__PROBLEM__: Lines from the one containing "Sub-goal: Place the" through the end of the data are to be returned exactly, and no others.

__MATERIAL PROVIDED__:
====

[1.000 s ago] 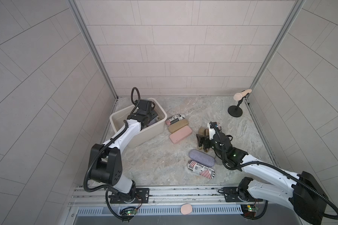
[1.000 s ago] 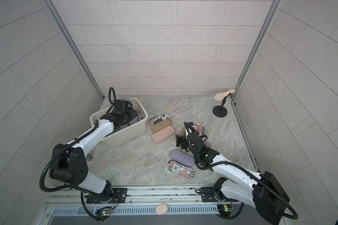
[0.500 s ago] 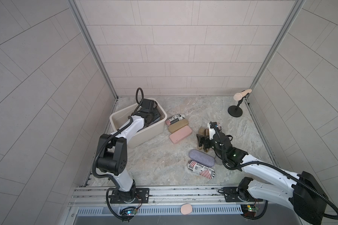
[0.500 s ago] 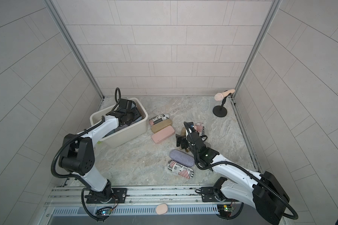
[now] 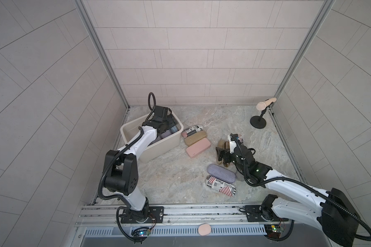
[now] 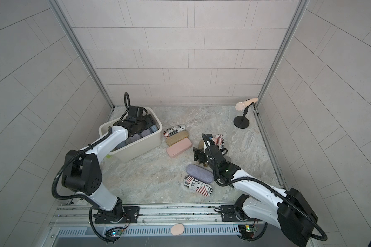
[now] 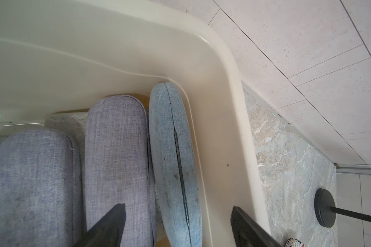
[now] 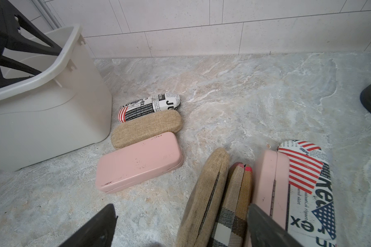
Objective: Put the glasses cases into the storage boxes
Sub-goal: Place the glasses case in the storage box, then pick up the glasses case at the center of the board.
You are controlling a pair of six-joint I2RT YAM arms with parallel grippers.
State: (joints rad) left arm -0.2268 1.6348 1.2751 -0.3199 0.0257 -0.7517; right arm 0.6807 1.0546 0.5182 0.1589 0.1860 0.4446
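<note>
In both top views the cream bin [image 5: 156, 149] [image 6: 137, 150] hugs the back left corner of the surface [image 5: 171, 177]. Bare marble lies open between it and the lilac case [image 5: 221, 175].

Left wrist view: the left fingers [image 7: 107, 226] stand apart inside the bin, with a light blue case [image 7: 174, 154] on edge between them, just beside the rounded wall.

Right wrist view: the right fingers [image 8: 99, 228] stand apart around an upright tan case [image 8: 204, 198] and plaid case [image 8: 234, 203].
</note>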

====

__OUTPUT__:
Sub-goal: Place the glasses case in the storage box, then pick up the glasses case at the center of the board.
You are controlling a pair of six-joint I2RT YAM arms with parallel grippers.
State: (joints rad) left arm -0.2268 1.6348 1.2751 -0.3199 0.0257 -0.7517; right arm 0.6807 1.0546 0.5182 0.1589 0.1860 0.4446
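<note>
In both top views the cream bin [image 5: 156, 149] [image 6: 137, 150] hugs the back left corner of the surface [image 5: 171, 177]. Bare marble lies open between it and the lilac case [image 5: 221, 175].

Left wrist view: the left fingers [image 7: 107, 226] stand apart inside the bin, with a light blue case [image 7: 174, 154] on edge between them, just beside the rounded wall.

Right wrist view: the right fingers [image 8: 99, 228] stand apart around an upright tan case [image 8: 204, 198] and plaid case [image 8: 234, 203].
</note>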

The output has been completed.